Он вытащил пистолет с глушителем и наставил его прямо в лоб хорошенькой манекенщице. С едва слышным звуком пуля прошила голову девушки, убив ее на месте. Санни и вторая красотка не успели даже прореагировать: в один миг их постигла та же участь.
Молодой человек спрятал пистолет в карман, сел в машину, закурил сигарету, настроил радио на ночной музыкальный канал и направился в центр города.
* * *Антонино ласково потрепал Моретту по щеке:
— Успокойся, девочка моя. Все будет хорошо. Давай, поспи немного, а потом отправляйся в контору, как обычно. В твоей жизни ничего не случилось.
Моретта кивнула и проводила его до дверей. Пока она обнимала его на прощание, Антонино сунул руку ей под подол.
— Жаль, что у нас нет времени, — сказал он, чувствуя, как его «малыш» оживает.
— Жаль, — солгала Моретта. Меньше всего в эту минуту она думала о сексе.
— Вскоре нанесу тебе визит вежливости, — пообещал он на прощание.
Моретта поднялась на второй этаж. В спальнях было уже убрано, Антонино помог ей вымыть пол в комнате, где произошло несчастье. Простыни они сожгли в камине. Убедившись, что все в порядке, она пошла к гаражу и поднялась в квартиру к Марии. Ее подруга крепко спала.
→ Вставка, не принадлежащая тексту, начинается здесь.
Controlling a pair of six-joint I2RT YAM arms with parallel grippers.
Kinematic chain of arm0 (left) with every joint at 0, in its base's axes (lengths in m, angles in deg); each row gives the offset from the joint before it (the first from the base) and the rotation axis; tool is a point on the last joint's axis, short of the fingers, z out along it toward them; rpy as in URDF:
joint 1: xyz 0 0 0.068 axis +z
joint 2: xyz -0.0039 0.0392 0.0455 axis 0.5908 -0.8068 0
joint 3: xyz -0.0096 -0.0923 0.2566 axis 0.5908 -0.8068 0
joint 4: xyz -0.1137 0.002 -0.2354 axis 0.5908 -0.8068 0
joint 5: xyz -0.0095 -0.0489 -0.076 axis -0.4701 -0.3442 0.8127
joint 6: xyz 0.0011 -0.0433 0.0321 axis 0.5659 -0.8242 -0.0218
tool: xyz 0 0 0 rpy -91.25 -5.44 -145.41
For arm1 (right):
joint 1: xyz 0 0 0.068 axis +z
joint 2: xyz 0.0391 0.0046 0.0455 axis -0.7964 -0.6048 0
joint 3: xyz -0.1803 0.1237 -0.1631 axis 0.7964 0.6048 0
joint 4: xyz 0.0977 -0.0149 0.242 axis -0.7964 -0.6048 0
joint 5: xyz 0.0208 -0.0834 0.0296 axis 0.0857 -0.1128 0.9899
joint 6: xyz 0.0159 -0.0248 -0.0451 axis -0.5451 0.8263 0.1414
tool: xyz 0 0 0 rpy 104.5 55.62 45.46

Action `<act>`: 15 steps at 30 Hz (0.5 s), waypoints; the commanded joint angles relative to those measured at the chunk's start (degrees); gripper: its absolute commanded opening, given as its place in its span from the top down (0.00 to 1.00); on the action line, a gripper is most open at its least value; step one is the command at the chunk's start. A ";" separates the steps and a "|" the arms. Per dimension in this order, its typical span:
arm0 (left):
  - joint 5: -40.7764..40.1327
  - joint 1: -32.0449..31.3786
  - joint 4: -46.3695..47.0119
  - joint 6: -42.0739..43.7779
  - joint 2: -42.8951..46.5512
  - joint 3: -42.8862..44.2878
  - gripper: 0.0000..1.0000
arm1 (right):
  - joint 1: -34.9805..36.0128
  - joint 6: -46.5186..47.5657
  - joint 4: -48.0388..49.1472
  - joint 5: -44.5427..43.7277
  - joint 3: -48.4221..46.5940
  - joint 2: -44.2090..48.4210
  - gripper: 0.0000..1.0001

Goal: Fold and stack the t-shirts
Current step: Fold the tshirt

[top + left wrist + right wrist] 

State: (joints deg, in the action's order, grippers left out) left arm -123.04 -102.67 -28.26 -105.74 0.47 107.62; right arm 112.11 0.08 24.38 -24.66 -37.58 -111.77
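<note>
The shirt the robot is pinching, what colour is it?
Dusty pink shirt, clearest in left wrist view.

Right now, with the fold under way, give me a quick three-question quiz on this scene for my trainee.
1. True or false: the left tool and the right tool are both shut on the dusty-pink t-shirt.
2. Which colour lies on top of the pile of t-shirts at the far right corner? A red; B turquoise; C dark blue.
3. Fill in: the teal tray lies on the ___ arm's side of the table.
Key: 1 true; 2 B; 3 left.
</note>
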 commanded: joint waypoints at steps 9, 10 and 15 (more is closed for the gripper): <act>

— Проснись, Мария, — позвала Моретта.
— Что случилось? — спросила Мария, протирая глаза спросонья.
— Давай быстренько вылезай из кровати и одевайся, — приказала Моретта. — Мы едем в город.
Мария выглянула в окно. Новый день возвещал о себе слабым, едва заметным светом на горизонте.
— В такую рань? — жалобно спросила она, потягиваясь, как котенок.
— Давай по-быстрому, — торопила Моретта.
— И куда же мы поедем?
— В городе есть студенческое общежитие сестер-урсулинок. Я тебя провожу. Тебе нельзя здесь оставаться.
Мария откинула одеяло и вскочила на ноги.
— Сегодня ночью я видела двух мужчин, они осматривали машины твоих гостей, — сообщила она.
— Воры?
Мария надолго задумалась, прежде чем ответить:
— Нет. Мне показалось, что они что-то вынюхивают.
— Что еще ты видела?
— Ничего. Я заснула как подстреленная.